In return the militants will close camps, hand
over foreign fighters and halt suicide attacks on government posts
and security forces. The United States is naturally unhappy, as it
wants Pakistan to do more and be tougher against all terrorist
forces, not just the Talibans but also al-Qaeda, whose leader, Osama
bin Laden, has been rumored to be hiding in Pakistan.
Most Pakistan officials, of course, argue their
country has done more than its share. More than 1,000 Pakistani
soldiers have died since the infamous attack on the World Trade
Center in New York City on 9/11, according to military sources.
Nearly 2,700 soldiers have been seriously wounded. And Pakistan has
the distinction of having the second-most number of suicide bomb
attacks next to Iraq, according to a report by Dawn, a media group
in Pakistan that owns television channels and a major,
English-language daily newspaper. Unlike in Iraq, though, there is
no war in Pakistan.
Indeed, Pakistanis are less tolerant of
terrorist groups today, especially since the assassination of former
Prime Minister Benazir Bhutto in December 2007. She was popular, and
her death seems to have triggered a public backlash against
fundamentalists.
With the indiscriminate killings and destruction
brought about by terrorism, why then do Pakistanis retain seemingly
friendly ties with the Talibans?
Neighbors and family
First of all, many of the Talibans—which means
“students of the Islamic knowledge movement”—joined Pakistani
and Arabs as mujahideens (holy warriors) who fought the Soviets and
ruled Afghanistan from 1996 to 2001. More than 40 percent of the
people in Afghanistan are ethnically Pashtun, much like those across
the border in Pakistan’s Northwest Frontier Province, one of that
country’s four provinces. The Pashtuns, which are nearly all Sunni
Muslims, are the world’s largest autonomous tribal society.

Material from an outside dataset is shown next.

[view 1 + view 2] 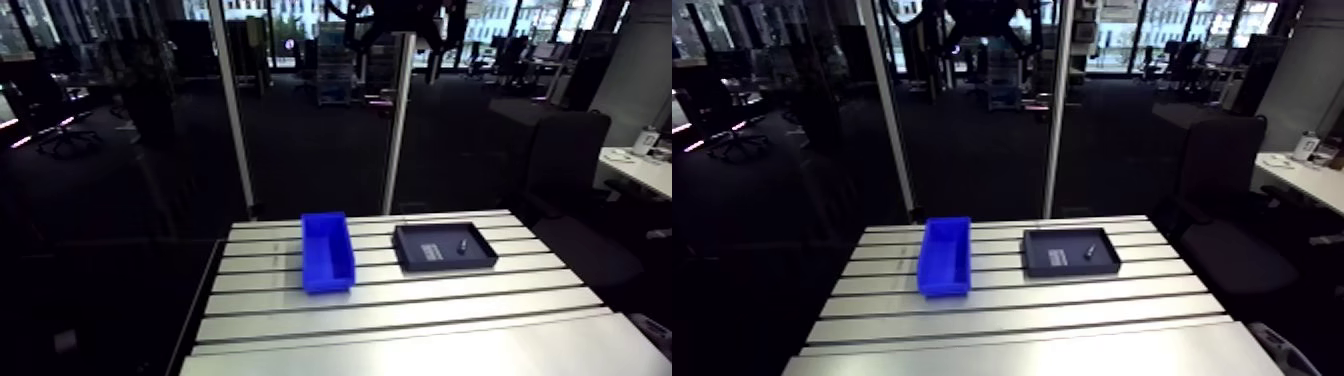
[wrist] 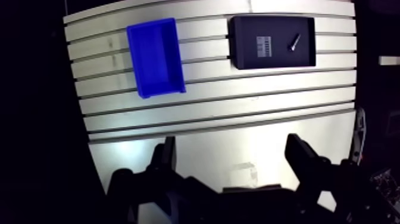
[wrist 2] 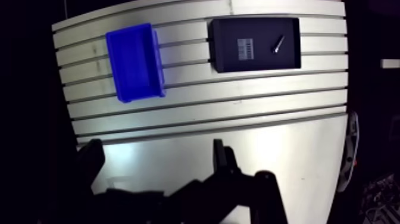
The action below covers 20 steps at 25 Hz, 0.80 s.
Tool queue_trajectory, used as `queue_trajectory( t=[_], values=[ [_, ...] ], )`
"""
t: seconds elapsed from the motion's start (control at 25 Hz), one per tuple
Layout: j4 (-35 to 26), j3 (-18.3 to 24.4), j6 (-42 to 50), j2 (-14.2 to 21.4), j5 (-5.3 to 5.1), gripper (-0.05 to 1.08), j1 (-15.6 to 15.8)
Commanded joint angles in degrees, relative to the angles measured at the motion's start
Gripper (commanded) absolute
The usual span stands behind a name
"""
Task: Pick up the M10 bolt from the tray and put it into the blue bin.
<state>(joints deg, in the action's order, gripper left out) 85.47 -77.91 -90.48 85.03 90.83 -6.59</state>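
Observation:
A small grey M10 bolt [image 2: 294, 42] lies in the black tray [image 2: 303, 55], beside a white label [image 2: 265, 46]. The blue bin [image 2: 154, 56] stands empty on the slotted table a short way from the tray. In the wrist view my gripper [image 2: 232, 156] hangs high above the near part of the table, far back from both. Its two dark fingers [image 2: 163, 156] stand wide apart with only bare table between them. In the arm view the bolt [image 1: 462, 243], tray [image 1: 412, 262] and bin [image 1: 326, 250] sit side by side at the table's far end.
The aluminium table [image 1: 400, 320] stretches toward me with long slots. Two upright poles [image 1: 232, 110] rise behind its far edge. A dark office chair [image 1: 1217, 200] stands to the right of the table.

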Motion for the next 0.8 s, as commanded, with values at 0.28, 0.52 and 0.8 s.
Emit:
queue_trajectory(
  t=[0.28, 0.52, 0.8],
  values=[
    [0.1, 0.4, 0.2, -0.2, 0.0, 0.01, 0.3],
    [0.1, 0.3, 0.2, -0.2, 0.09, 0.01, 0.2],
    [0.1, 0.3, 0.2, -0.1, 0.0, 0.01, 0.3]
  ],
)
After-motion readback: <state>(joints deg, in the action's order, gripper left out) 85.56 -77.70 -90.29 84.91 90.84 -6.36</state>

The al-Qaeda, in contrast, is a network of
terrorists made of people from different nationalities, mainly of
Arabs. Osama hails from Saudi Arabia. In essence, Pakistanis see al-Qaeda
members as foreigners.
The Afghan Pashtuns, which including the Taliban,
have been trading and interacting with the Pakistanis along their
2,560-kilometer border for many generations. And for some 35 years
now, Pakistan has been hosting Afghan refugees, who fled or sought
sanctuary in that US-backed Islamic republic during the Soviet
occupation of Afghanistan from 1979 to 1989. At the height of the
war against the Soviet Union, about four million Afghan refugees
fled to Pakistan.
Many of Afghans never left. Some have
intermarried with Pakistanis. Today, some 2.6 million refugees
remain in Pakistan, which continues to host the third generation of
those mixed families.
Most of the refugees live in some 30 camps on
the Pakistan side of the porous border with Afghanistan. The
Pakistan military concedes it is difficult to control their
movements, and the camps are difficult to close, mainly because the
Afghan government is unwilling to take the refugees back. They
refuse to go back to Afghanistan, anyway.
Foreign policy
Pakistanis’ tolerance of Talibans also makes
sense from the standpoint of foreign policy and military strategy.
To put it in perspective, a brief look at history is necessary.

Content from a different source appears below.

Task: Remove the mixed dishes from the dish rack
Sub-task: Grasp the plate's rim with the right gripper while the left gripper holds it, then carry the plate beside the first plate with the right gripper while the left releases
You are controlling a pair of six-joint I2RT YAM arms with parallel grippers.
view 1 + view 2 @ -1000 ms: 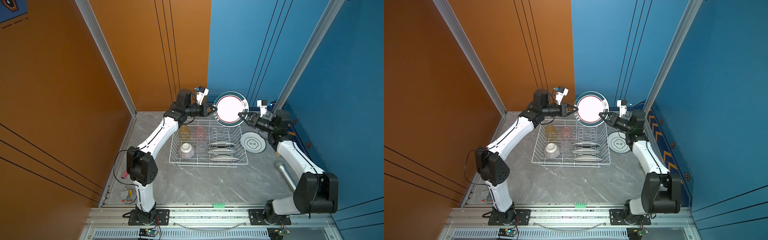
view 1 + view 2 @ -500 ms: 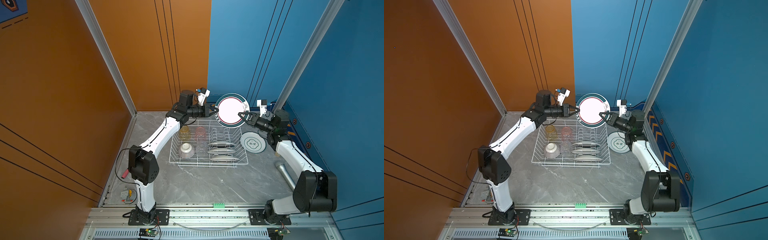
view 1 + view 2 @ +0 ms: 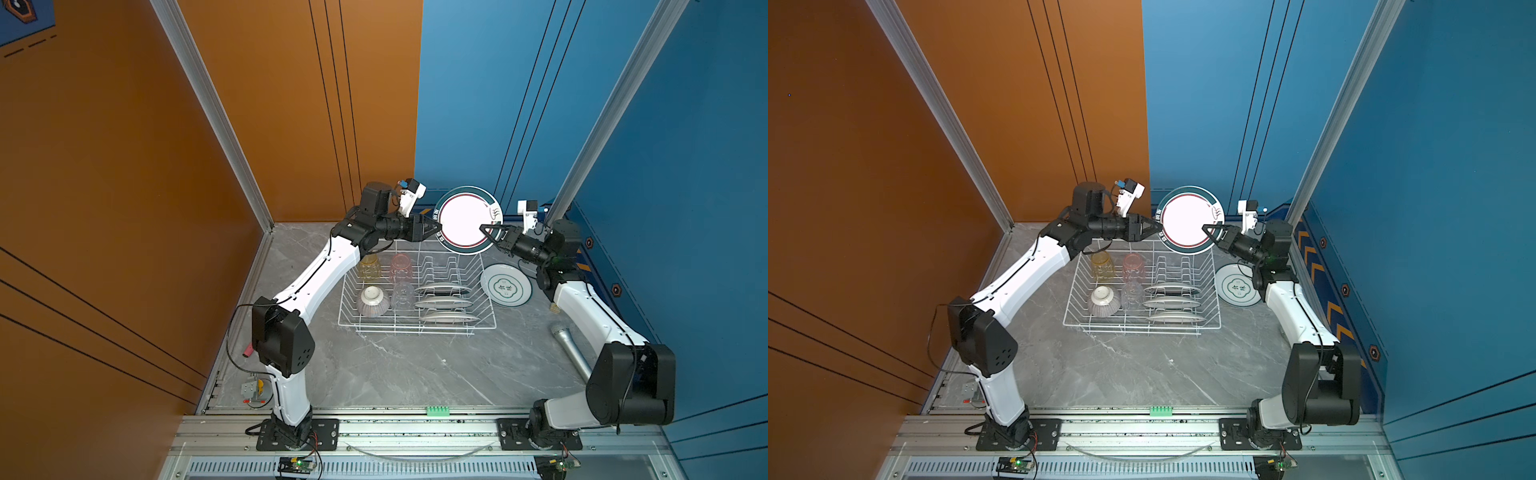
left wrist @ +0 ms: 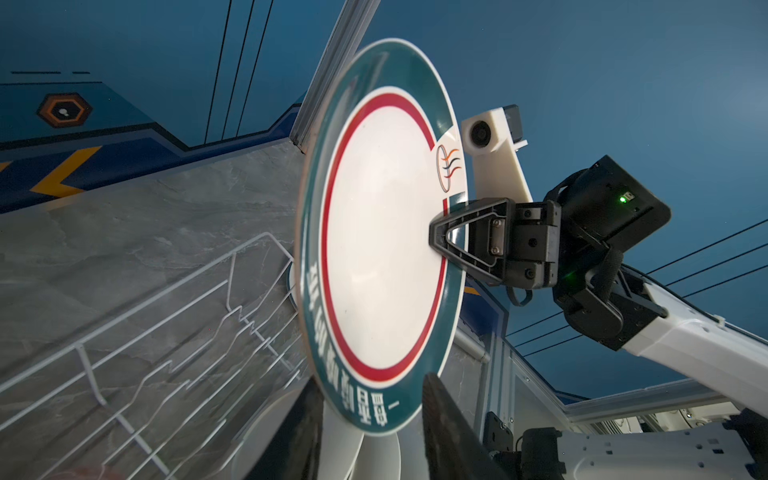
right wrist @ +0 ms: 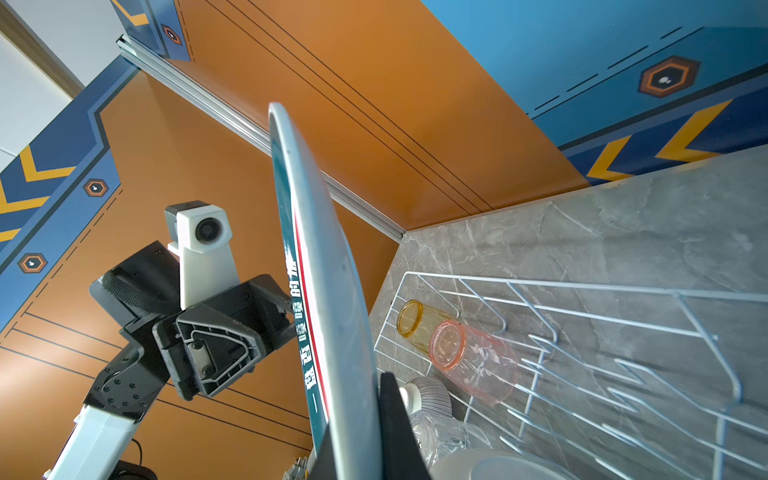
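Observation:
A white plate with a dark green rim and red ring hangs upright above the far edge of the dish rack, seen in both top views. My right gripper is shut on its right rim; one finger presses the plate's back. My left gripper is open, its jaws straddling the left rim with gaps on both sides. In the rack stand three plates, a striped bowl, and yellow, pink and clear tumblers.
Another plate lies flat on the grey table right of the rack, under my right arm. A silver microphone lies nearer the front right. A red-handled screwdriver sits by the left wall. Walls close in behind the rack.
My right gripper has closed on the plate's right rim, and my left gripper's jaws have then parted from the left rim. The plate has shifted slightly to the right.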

Pakistan and India were once a united country under British rulers,
who actually preferred to keep the colony intact when they leave.
But the 32.5 million Muslims there at the time yearned for a country
of their own and didn’t want to be minorities in a newly
independent state that was predominantly Hindu.

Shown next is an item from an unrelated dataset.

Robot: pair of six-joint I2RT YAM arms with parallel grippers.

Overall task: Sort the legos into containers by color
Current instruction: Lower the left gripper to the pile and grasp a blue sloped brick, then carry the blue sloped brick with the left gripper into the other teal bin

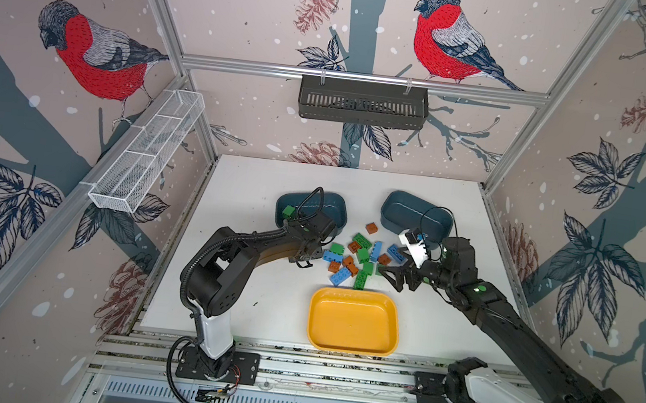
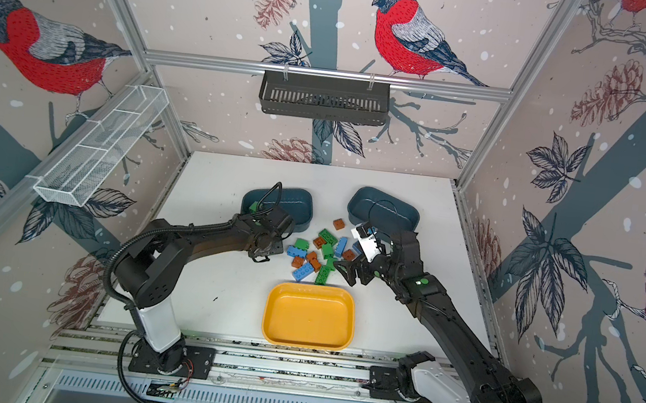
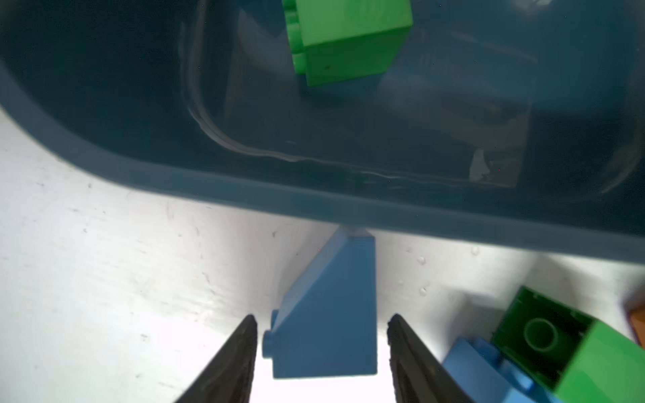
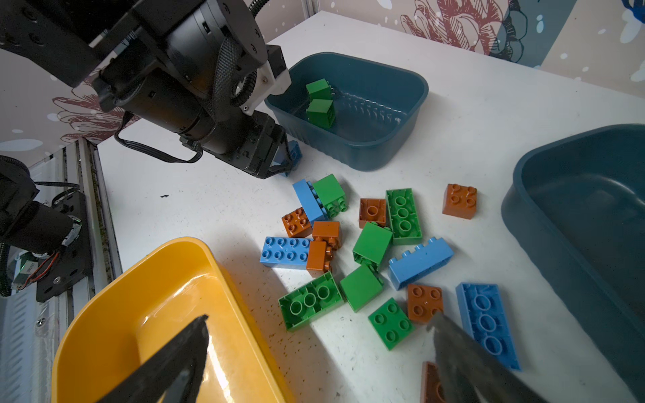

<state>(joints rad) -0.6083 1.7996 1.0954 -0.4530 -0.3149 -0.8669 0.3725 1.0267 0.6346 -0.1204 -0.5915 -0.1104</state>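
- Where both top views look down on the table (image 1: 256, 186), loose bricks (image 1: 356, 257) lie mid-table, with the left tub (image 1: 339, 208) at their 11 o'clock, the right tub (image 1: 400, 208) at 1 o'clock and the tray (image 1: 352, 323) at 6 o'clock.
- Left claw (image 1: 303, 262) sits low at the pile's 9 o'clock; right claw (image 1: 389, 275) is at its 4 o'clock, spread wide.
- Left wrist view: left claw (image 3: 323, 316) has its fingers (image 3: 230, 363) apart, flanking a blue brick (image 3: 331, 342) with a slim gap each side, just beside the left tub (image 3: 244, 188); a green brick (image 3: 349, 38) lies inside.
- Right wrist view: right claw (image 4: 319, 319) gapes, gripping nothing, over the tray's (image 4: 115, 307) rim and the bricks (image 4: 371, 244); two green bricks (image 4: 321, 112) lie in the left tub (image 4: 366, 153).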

Before the British granted independence to both
nations on August 14, 1947, there was a mass migration of Muslims to
what became Pakistan and of Hindus to India. The “partition” was
marred by violence, as traveling Muslims were held up and
slaughtered by Hindu and Sikh mobs. Hindus and Sikhs fleeing to
India suffered the same fate from Muslims.
With relations already strained between the two
newly created nations, it did not take much for war to erupt over
Kashmir, which was predominantly Muslim but its ruler, a Hindu,
preferred to be part of India. Pakistan and India fought wars over
the disputed territory in 1947, 1965, and recently during the term
of incumbent Pakistani President Pervez Musharraf. In other words,
Pakistan, from its inception, has to deal with the possibility of
war with India. Tensions between the two fester even today.
Pakistan, although smaller, is locked in an arms
race with India, matching its nuclear capability. Major General
Athar Abbas of Pakistan explains that military strategists gauge the
external threats based on the capability of their potential, not
their intentions, which can change over time. India poses a nuclear
threat to Pakistan that pales in comparison with the dangers posed
by suicide bombers and other terrorists.
Also, it makes no sense for Pakistan to engage
in a two-front war, with both India and the Taliban homeland.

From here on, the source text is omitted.